無他,老曹就是能掙錢,學校也是要吃飯的,光做學問不成,沒錢做不了學問,像老曹這樣的教授,絕對是京城大學領導心裏的寶貝兒。

每次到了該調級、評職稱、選優秀的時候,老曹都沒落下。

學校就是這個態度。

做人到這個份上,老曹已經別無所求,不要名,隻圖利。

他一直留唐唯在項目組裏,就是看重唐唯身後王老實,隻為增加一些分量,雖說現在還沒有用過,可他心裏清楚,早晚會有機會。

南島這邊兒事情其實沒什麽,有沒有唐唯本來無所謂,他大可以做人講究點,放唐唯離開。

換做昨天,都沒說的,到了今天,事情有了變化。

南島方麵應該是對曹教授做派太喜歡了,又給老曹拉了一檔子大活兒,很掙錢那種。

活兒有國際範兒,是個世界級的經濟論壇,曹教授自然沒有資格上去開講,他也不會講,別看是教授,學問上,他真的不咋地。

在唐唯找老曹之前不到一個小時,南島經濟論壇的秘書長剛走。

南島方麵跟老曹商量,能不能請京城大學的著名學者過來,不是主講,就是小廳裏那種主會場的嘉賓不是誰都能上的。

華夏別看經濟上在全球都厲害,到處都是華夏製造,理論界,拿得出手的少,真有本事的,未必有名氣,有名氣的本事不好說,而且國際上著名的更是沒幾個。

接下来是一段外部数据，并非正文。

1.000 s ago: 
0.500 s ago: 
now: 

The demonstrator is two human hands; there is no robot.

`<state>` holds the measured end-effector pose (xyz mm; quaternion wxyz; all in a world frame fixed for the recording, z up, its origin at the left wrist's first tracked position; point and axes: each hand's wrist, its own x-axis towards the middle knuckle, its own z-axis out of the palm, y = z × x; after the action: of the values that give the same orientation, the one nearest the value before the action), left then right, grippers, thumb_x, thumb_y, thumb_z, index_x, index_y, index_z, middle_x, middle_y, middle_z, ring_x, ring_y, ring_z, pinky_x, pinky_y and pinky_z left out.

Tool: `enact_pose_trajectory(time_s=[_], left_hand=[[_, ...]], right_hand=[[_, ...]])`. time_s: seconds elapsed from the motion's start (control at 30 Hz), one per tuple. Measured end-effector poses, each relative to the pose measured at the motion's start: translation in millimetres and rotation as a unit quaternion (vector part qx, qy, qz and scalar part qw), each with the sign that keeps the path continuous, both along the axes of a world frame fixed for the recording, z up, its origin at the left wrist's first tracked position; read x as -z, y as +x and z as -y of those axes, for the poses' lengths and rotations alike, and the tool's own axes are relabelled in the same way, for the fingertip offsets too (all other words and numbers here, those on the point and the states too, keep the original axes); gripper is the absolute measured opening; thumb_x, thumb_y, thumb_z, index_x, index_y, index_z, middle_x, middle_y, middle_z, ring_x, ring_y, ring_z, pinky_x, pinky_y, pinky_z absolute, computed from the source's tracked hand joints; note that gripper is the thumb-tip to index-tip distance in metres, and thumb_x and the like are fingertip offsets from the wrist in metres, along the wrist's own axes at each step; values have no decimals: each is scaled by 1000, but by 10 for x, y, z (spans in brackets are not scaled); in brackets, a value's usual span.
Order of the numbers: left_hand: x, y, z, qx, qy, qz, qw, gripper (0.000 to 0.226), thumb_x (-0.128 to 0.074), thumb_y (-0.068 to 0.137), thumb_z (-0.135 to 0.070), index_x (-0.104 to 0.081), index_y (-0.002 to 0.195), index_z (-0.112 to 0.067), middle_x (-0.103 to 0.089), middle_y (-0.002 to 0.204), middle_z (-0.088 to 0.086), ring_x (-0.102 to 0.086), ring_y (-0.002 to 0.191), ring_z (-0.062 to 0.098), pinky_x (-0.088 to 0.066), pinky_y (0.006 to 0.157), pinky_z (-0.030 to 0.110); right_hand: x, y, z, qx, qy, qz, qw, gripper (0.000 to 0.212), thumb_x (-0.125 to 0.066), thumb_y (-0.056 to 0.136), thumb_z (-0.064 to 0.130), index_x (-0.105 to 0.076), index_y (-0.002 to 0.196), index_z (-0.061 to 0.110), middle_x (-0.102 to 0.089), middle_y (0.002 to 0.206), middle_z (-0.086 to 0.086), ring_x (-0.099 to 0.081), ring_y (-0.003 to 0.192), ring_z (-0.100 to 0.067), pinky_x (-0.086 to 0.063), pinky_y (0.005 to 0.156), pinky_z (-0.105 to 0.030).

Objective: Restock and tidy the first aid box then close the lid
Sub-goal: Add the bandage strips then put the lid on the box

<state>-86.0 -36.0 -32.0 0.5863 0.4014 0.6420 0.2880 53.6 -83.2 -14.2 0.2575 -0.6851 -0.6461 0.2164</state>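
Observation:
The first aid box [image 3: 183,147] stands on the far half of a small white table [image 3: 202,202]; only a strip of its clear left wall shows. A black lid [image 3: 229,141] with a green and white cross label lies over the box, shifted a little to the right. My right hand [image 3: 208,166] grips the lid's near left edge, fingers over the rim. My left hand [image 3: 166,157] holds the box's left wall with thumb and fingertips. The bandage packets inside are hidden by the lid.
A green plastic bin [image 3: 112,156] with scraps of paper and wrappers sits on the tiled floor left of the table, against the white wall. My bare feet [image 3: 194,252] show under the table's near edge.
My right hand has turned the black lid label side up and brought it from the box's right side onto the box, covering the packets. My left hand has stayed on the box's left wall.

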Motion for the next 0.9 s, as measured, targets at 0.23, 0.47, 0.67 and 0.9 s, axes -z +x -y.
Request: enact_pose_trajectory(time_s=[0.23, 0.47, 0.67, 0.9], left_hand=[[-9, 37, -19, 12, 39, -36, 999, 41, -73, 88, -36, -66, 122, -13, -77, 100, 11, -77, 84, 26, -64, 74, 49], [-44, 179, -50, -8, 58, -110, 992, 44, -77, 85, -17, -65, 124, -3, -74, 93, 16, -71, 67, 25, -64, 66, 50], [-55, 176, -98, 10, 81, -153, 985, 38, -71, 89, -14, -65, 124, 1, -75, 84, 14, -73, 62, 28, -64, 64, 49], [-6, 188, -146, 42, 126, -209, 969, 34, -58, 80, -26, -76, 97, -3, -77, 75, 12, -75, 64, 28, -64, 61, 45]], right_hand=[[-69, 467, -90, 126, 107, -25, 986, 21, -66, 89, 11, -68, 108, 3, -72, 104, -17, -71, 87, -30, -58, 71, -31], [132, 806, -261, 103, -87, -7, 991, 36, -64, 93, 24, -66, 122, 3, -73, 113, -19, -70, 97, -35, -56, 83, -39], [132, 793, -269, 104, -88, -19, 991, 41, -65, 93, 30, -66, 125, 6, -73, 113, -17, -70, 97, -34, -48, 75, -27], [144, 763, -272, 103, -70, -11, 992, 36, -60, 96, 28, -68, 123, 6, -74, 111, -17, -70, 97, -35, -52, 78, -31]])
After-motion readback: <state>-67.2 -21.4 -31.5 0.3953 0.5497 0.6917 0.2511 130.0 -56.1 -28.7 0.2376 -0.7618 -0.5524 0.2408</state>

南島方麵的安排也無可厚非,世界論壇麽,又不是華夏經濟論壇,搞點小的,說得過去就行了。

曹教授跟論壇秘書長提了一句,“王落實來講,是不是上主會場?”

人家秘書長一激動,連連點頭說,“肯定是,我們聯係過,人家沒答應,倒是很客氣的回複了,說時間排不開。”

老曹心裏有了底,臉上露出一絲得意的笑容來。

秘書長發現了,他知道人家王落實腕兒大,當時的邀請函都沒有確定日期,隻是詢問意向,人家就拿時間說事兒,明顯,就是不來。

難不成這個曹教授有本事把人請過來?

“曹教授有門路?”

老曹擺手,嚴肅的說,“我哪兒有,就是覺得咱華夏舉辦論壇,沒自己人主講,覺得不舒服。”

他能掙錢不是運氣好,做人上確實有一套,想當然的事兒,沒確定,也不隨便應承,給自己留足了騰挪空間。

像王落實那樣的人,絕對不可能那麽簡單就邀請過來,得有專門的渠道。

曹教授有兩條路可走:

一,唐唯在自己項目組裏,小姑娘很好說話,隻要講明白,有很大機會。

二,王落實是京城大學的畢業生,淵源不淺,老曹想讓學校方麵出頭,估計也有成的可能性。

學校方麵難度很大,協調起來有些複雜。

唐唯就不同了,老曹一直刻意照顧下,他覺得自己還是能勸服唐唯幫自己這個忙的。

斟酌了半天,老曹才謹慎的說,“小唐啊,有件事兒我想請你替南島方麵問問落實,他是不是不清楚這個事兒,下邊兒人就給做主啦?”

唐唯打心裏膩歪,自己跟王老實的事兒,她不願意夾雜某些外來因素,他和自己都不喜歡。

隻是老曹這兒不好太生硬,唐唯隻好問,“什麽事兒啊?”

老曹裝作沒看見唐唯臉上那閃現的不愉,繼續說,“南島經濟論壇,也是咱華夏主辦的世界性經濟論壇,很有意義,南島認為落實是完全可以代表華夏站在主講台上,就世界經濟發表自己的看法。”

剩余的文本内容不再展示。